Fenomena di atas adalah untuk kesekian kalinya, masyarakat Indonesia, termasuk saya, melepas tanggung jawab dan menjerumuskan negara Indonesia ke jurang yang lebih dalam lagi setelah sebelumnya menjebloskan Indonesia ditangani oleh orang-orang yang juga tidak berkompeten selama 32 tahun plus 10 tahun terakhir.
Dulu artis beramai-ramai menjadi vote getter dan kalau beruntung akan menjadi anggota legislatif dengan dalih akan ikut menangani perbaikan sosial budaya: ada Rhoma Irama, Nurul Arifin, (alm) Edy Sud, pelawak Komar, Aji Masaid dan banyak lagi dan toh kondisi sosial budaya kita tak pernah beranjak maju juga, walau saat itu orang merasa menaruh sebuah sektor pada ‘ahlinya’.

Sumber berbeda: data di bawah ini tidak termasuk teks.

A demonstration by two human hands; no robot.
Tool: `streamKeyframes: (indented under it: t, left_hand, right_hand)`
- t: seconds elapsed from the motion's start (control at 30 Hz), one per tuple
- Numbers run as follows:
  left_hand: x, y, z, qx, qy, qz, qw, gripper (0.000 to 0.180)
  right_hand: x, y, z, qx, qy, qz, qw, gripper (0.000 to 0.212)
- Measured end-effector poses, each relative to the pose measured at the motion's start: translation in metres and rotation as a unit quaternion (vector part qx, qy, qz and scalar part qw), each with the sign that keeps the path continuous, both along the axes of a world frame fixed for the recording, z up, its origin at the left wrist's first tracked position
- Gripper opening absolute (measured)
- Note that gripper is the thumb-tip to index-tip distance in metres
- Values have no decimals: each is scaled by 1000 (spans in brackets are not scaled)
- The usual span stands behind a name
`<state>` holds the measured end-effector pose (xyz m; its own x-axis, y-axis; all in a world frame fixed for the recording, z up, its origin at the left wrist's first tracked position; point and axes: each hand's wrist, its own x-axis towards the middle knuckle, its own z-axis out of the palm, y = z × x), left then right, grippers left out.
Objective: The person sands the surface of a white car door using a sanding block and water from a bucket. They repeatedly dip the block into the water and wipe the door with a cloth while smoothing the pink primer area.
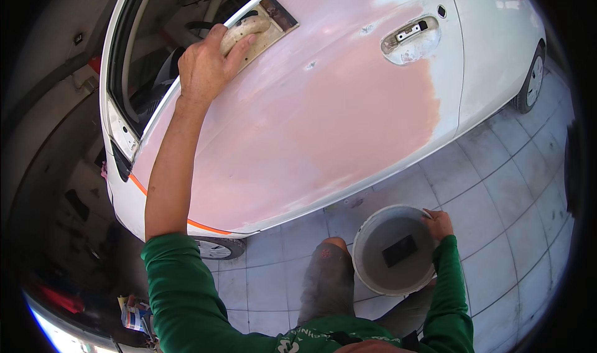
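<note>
My left hand (208, 60) is wrapped round the handle of a sanding block (256, 39), a pale board with a knob-like grip and a dark strip at one end. The block lies against the upper part of a white car door (298, 116), just below the window. Pinkish filler patches cover much of that door. Low on the right, my right hand (440, 224) grips the rim of a grey bucket (367, 269), its fingers partly hidden by the rim. Inside the bucket is a dark rectangular piece (399, 251), perhaps sandpaper.
The door handle recess (411, 40) shows bare metal. Orange tape (208, 227) runs along the door's front edge. Below the car spreads a tiled floor (497, 228), with a front wheel (219, 247) and a rear wheel (533, 82). Containers (132, 315) stand at the lower left.
</note>
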<state>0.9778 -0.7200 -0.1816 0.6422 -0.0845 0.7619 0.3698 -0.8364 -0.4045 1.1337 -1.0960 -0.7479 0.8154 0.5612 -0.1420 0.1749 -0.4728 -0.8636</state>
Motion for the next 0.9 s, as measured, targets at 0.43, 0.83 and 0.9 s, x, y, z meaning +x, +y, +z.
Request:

Di kalangan profesional pun terjadi alih profesi yang saling silang sengkarut. Para alumni sipil yang piawai lebih suka menjadi ahli perbankan dan politikus, jagoan elektro lebih tertarik menjadi pialang saham dan bermain di perusahaan sekuritas, dokter lebih tertarik menjadi artis dan penyanyi.
Terlepas dari bahwa pilihan profesi dan mengejar rejeki adalah hak azasi individu, kita tampaknya telah menyalahi aturan umum manajemen yang telah sama-sama dipercayai kebenarannya: Put the Right Man in the Right Place on the right Time. Alih-alih kita menerapkan jargon itu, saat ini kita sedang melaksanakan pendekatan put the wrong man in the (ir) ‘own nice place. Jadi ingat sebuah hadits yang kurang lebih menyatakan: Jika segala urusan tidak diserahkan kepada ahlinya, tunggulah kehancurannya…
Oooo…..Kita sedang berjudi untuk masa depan anak cucu kita sendiri.